Villon nie wiedział, czy weselić się, czy płakać.
* * *
Prepozyt był przerażony. Wstrząśnięty. Nie mógł ukryć drżenia rąk. Garbił się i kurczył pod przenikliwym wzrokiem Jacquiera.
– Herezja w naszym klasztorze?! Wasza wielebność raczy się mylić…
– Musimy przesłuchać brata Arnalda, gdyż był i jest członkiem sekty albigensów.
– To niemożliwe! Toż on nigdy nie opuścił swej celi.
– Arnald był niegdyś katarskim Perfecti, który za przestępstwo apostazji został skazany na dożywotnią pokutę. Nie wmawiajcie mi, bracie prepozycie, że nic o tym nie wiedzieliście!
– Na rany Chrystusa! Bracie… Nikt mi nie powiedział. Gdybym tylko wiedział. Opat… Poprzedni opat zabrał tę tajemnicę do grobu. Sądziłem, że Arnald to były egzorcysta, który sam skazał siebie na odosobnienie…
– Mówiliście mi kiedyś, że w ciągu kilku ostatnich lat zdarzyły się dwa przypadki, iż Arnald rozmawiał z ludźmi spoza klasztoru.
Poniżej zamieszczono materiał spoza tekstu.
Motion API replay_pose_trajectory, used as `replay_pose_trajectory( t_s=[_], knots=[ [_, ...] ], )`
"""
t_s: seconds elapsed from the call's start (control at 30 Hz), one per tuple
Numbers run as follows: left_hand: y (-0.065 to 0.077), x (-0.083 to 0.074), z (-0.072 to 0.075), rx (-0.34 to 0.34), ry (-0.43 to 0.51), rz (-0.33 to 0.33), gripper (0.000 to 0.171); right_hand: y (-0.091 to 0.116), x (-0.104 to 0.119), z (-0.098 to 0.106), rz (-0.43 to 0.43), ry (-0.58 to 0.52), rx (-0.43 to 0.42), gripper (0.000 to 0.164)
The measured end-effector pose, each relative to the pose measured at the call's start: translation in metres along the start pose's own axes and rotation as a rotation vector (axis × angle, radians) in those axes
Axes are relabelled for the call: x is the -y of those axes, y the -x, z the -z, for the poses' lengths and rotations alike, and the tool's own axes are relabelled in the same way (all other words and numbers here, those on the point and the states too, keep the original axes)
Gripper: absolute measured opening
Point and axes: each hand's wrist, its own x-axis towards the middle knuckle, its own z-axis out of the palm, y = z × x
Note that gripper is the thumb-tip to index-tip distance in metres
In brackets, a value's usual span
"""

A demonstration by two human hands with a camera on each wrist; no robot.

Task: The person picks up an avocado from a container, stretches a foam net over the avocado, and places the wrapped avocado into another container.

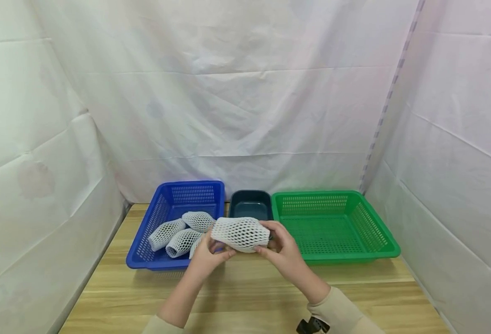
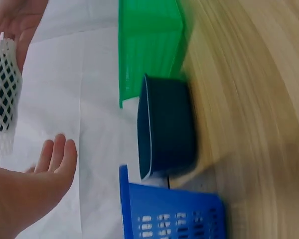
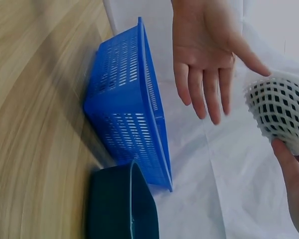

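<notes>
A white foam fruit net point(image 1: 242, 233) hangs in front of the dark teal bin. Something dark green shows through its mesh in the left wrist view; its kind is hidden. My right hand point(image 1: 284, 250) grips the net's right end, thumb point(image 3: 285, 158) on its near side. At the other end is my left hand point(image 1: 205, 257). Its fingers point(image 3: 209, 97) stretch out straight, clear of the net, while the thumb point(image 3: 251, 60) reaches the net's edge in the right wrist view. Several more white foam nets point(image 1: 167, 233) lie in the blue basket point(image 1: 158, 265) at the left.
Between the two baskets stands the dark teal bin point(image 1: 250, 194), near the back edge of the wooden table point(image 1: 245, 297). A green basket point(image 1: 337, 256) sits to its right, with its slotted floor visible. White cloth point(image 1: 237, 116) hangs behind and on both sides.
</notes>
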Motion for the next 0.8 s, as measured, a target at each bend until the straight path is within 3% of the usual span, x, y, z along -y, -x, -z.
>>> replay_pose_trajectory(
  t_s=[0.1,0.2,0.27,0.47,0.6,0.73,0.8],
  knots=[
    [0.001,0.000,-0.005,0.066,0.060,0.043,0.064,-0.001,-0.002,-0.001,0.022,0.003,-0.033,0.054],
    [0.001,-0.002,-0.012,0.143,0.210,0.054,0.063,-0.001,-0.003,-0.004,0.052,-0.003,-0.048,0.052],
    [0.001,-0.004,-0.016,0.157,0.318,0.066,0.067,-0.001,-0.004,-0.006,0.069,0.002,-0.056,0.052],
    [0.000,-0.010,-0.029,0.088,0.477,0.073,0.073,-0.002,-0.006,-0.012,0.061,0.045,-0.108,0.045],
    [-0.002,-0.014,-0.034,0.023,0.544,0.037,0.071,-0.003,-0.007,-0.016,-0.008,0.061,-0.145,0.039],
    [-0.002,-0.016,-0.034,-0.058,0.534,-0.003,0.074,-0.002,-0.009,-0.017,-0.108,0.113,-0.136,0.046],
    [-0.002,-0.017,-0.032,-0.085,0.496,-0.014,0.075,-0.001,-0.011,-0.017,-0.105,0.167,-0.108,0.054]
  ],
)
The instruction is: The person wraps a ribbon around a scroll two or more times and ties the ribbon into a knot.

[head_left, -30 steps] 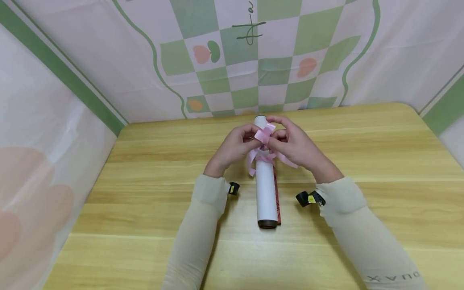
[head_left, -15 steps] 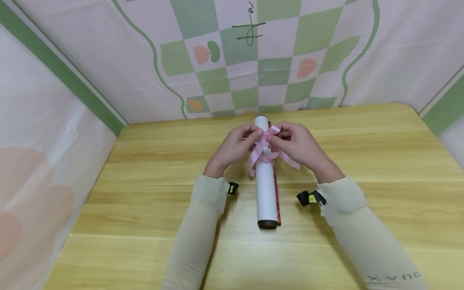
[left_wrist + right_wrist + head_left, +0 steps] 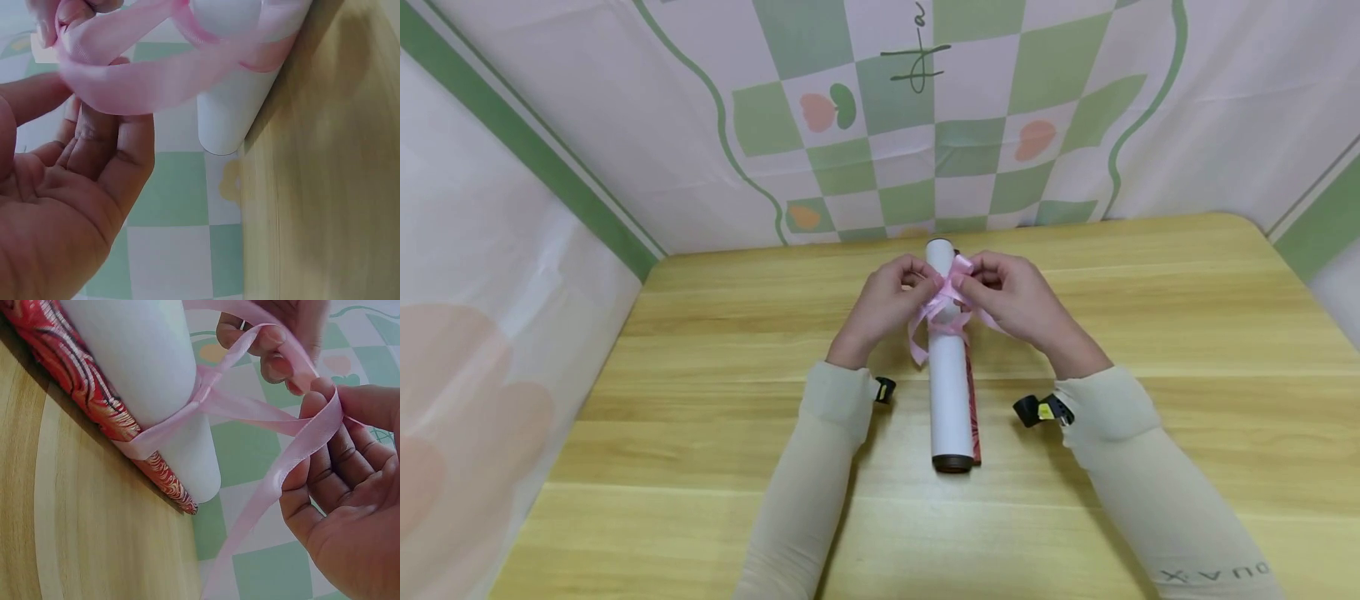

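Note:
A white roll (image 3: 950,400) with dark end caps lies lengthwise on the table, a red patterned strip (image 3: 94,381) along its right side. Pink ribbon (image 3: 162,434) passes round both and crosses in a knot on top, seen in the right wrist view. My left hand (image 3: 886,304) pinches one length of the ribbon between thumb and fingers, above the roll's left side. Opposite it, my right hand (image 3: 1018,300) pinches another length, folded over the fingertips. A loose ribbon tail hangs down on each side of the roll. The two hands' fingertips are close together.
The wooden table (image 3: 700,417) extends on both sides of the roll. Behind it hangs a green and white checked cloth (image 3: 898,167), and a pale cloth (image 3: 475,292) covers the left side. A small black camera (image 3: 1043,411) sits at the right cuff.
The ribbon between my hands has shifted from a broad flap to a short upright loop by my right fingers. My right forefinger has come down from the roll's far end to the ribbon.

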Demonstrator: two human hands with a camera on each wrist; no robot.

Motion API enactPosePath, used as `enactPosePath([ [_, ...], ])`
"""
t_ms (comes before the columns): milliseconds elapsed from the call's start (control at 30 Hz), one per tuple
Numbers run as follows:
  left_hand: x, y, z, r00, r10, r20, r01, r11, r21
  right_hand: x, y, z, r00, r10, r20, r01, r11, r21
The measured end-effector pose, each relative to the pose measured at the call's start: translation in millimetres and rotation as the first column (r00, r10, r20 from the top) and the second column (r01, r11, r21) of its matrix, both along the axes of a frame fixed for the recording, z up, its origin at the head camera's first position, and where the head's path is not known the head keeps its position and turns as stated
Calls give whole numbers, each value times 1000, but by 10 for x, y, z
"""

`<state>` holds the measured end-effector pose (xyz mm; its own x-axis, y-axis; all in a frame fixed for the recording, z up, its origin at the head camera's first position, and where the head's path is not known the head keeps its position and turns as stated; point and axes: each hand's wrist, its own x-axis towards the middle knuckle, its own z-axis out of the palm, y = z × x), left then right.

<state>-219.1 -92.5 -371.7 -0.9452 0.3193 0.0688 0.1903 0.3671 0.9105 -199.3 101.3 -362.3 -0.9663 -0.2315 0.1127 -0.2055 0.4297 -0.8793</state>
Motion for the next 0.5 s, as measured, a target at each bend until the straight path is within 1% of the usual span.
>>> enactPosePath([
  [133,3,10,2,1000,-5,4,5,999,33,1,0,0,1000,-1,0,1,1000,14],
  [200,6,14,11,1000,-23,-3,23,998,60,2,0,2,1000,-4,0,4,1000,17],
  [267,5,13,17,999,-48,-12,49,995,88,5,3,6,1000,-8,0,8,1000,20],
  [367,0,7,25,995,-94,-26,96,989,108,7,9,11,1000,-13,-1,13,1000,18],
  [500,-4,-9,25,987,-162,1,161,979,128,8,12,15,1000,-8,6,8,1000,12],
])
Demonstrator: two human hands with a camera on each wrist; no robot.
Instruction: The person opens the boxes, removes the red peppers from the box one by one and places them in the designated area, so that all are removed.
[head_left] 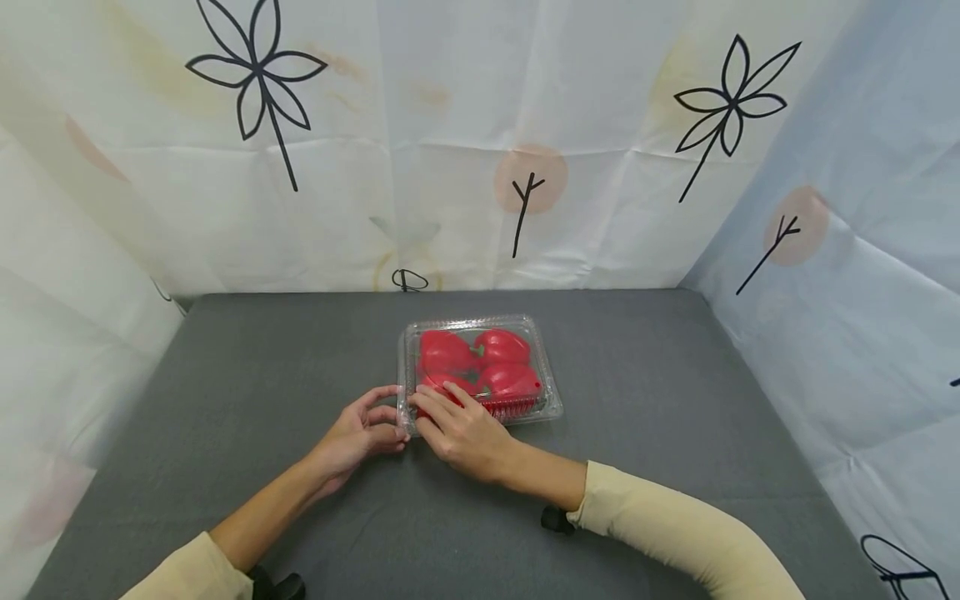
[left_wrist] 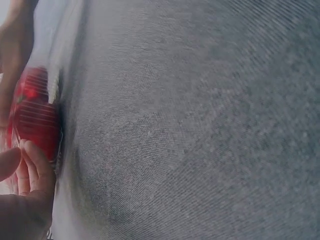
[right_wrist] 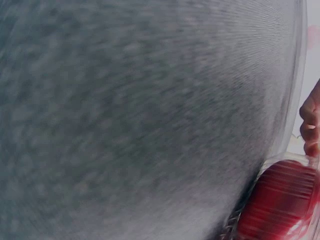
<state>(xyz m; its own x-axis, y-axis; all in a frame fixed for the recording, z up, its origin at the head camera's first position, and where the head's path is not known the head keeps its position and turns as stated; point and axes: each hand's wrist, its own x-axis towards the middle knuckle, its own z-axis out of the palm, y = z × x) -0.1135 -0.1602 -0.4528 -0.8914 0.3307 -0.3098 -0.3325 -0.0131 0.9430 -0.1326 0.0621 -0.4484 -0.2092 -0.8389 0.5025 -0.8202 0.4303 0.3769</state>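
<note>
Clear plastic box (head_left: 551, 400), centre of grey table (head_left: 637, 375); four red peppers (head_left: 447, 352) inside; left hand (head_left: 363, 429), fingers apart, touching box's left edge; right hand (head_left: 468, 435), fingers extended, resting on its near left part

Four peppers (head_left: 444, 352), one container (head_left: 552, 408)
</note>
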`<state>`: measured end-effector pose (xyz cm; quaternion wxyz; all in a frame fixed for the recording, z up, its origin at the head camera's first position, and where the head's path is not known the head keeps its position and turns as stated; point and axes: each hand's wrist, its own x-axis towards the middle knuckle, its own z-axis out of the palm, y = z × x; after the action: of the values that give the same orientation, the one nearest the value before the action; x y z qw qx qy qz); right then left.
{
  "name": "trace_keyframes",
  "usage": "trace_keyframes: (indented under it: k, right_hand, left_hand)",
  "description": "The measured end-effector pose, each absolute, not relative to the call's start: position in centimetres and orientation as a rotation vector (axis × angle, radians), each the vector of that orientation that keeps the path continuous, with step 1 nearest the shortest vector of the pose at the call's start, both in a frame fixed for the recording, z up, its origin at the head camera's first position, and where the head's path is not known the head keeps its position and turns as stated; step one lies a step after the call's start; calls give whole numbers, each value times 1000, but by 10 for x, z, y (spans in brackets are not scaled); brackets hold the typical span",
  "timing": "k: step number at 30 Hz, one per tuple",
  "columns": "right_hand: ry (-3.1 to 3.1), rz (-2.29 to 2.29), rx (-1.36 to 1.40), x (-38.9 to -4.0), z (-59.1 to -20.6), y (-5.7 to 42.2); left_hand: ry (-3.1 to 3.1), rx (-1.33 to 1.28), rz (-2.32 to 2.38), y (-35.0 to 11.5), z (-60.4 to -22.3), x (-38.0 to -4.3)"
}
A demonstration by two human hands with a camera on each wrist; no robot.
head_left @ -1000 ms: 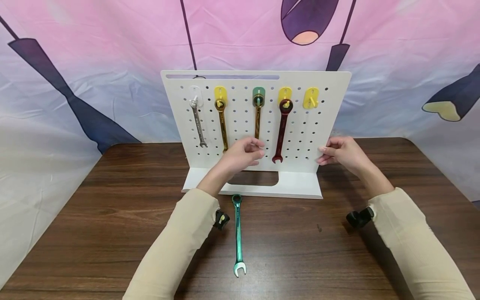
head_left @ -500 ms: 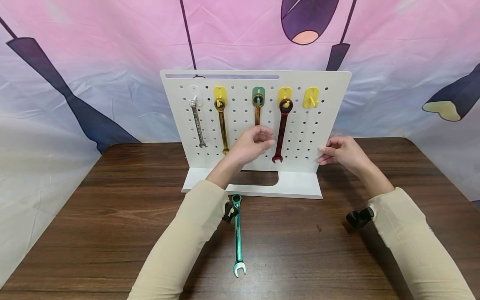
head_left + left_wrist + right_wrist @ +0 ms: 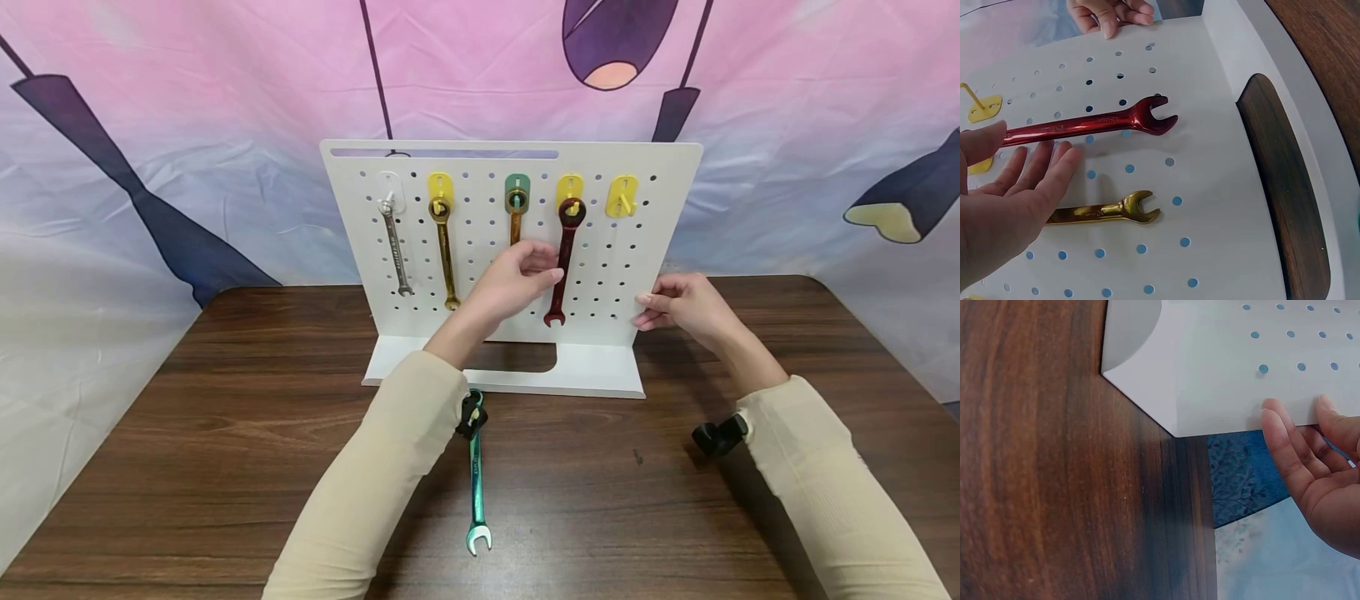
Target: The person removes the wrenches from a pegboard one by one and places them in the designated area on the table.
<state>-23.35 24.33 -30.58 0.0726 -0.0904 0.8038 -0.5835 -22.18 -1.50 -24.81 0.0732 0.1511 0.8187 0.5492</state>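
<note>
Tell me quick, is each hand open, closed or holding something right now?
Left hand: open, right at the red wrench; whether it touches cannot be told.
Right hand: holding the white board by its edge.

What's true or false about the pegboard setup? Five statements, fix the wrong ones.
The green wrench hangs on the green hook. False: it lies on the table; a gold wrench hangs there.
The left hand is at the silver wrench. False: it is at the red wrench.
The right hand is at the right edge of the pegboard. True.
The rightmost hook holds no wrench. True.
The red wrench hangs open end down. True.
</note>
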Motion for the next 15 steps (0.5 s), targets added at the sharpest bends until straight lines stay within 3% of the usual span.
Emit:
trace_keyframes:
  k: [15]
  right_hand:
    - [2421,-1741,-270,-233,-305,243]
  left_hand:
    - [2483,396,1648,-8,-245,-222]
Czy pamiętacie, bracie, kto taki odwiedził go w samotni?
Prepozyt zatrząsł się, zadygotał.
– Lepiej wytężcie pamięć. – Inkwizytor uśmiechnął się zimno. – Znam środki, po których oskarżony przypomina sobie nie tylko całe swoje życie, lecz także wszystkie cytaty z Pisma Świętego. A zwłaszcza wszystkie plugawe apokryfy.
– Ja nie…
– Kto odwiedzał Arnalda? No, przypomnijcie sobie, proszę.
– Dwa… Dwa razy – wystękał przeor. – Za mojej pamięci to było dwa razy. Kilka lat temu. Przyjechała można pani… Gormonda, wicehrabina Beziers.
– Gdzie możemy ją znaleźć?
– Na cmentarzu… Dawno już pomarła.
– A potem? Był u niego ktoś jeszcze?
– Nie wiem… Nie pamiętam…
– Przypomnijcie sobie, bracie prepozycie – syknął inkwizytor. – Bardzo was o to proszę.
– Napijcie się wina. – Villon nalał do szklanicy normandzkiego cydru i podsunął ją prepozytowi. – I pomyślcie spokojnie.
Prepozyt upił nieco wina, zakaszlał. Zakrztusił się i odchrząknął.
– Był… Był jeszcze ktoś – wyszeptał. – Pół roku temu. Pewien możny rycerz. Z wysokiego rodu.
– Jak się nazywał?
– Chy… chyba… Gilly…
– Gilly?
– Nie, klnę się na świętego Nepomucena… Gilles się zwał.
– A dalej? – zapytał inkwizytor lodowatym tonem. – Skoro był szlachetnego rodu, to chyba miał jakieś miano. Skoro raz na kilka lat zdarzy się taki gość u Arnalda, to chyba nie zapomnieliście jego imienia?!
– To był… To był… Gilles. Gilles de Sille.
– Kto taki?!
– Si… Sille…
Inkwizytor zerwał się z jesionowego krzesła. Chwycił prepozyta za habit pod szyją i potrząsnął.
– Kto?! – zakrzyknął z rozpaczą. – Jak wyglądał?! Mów, mów!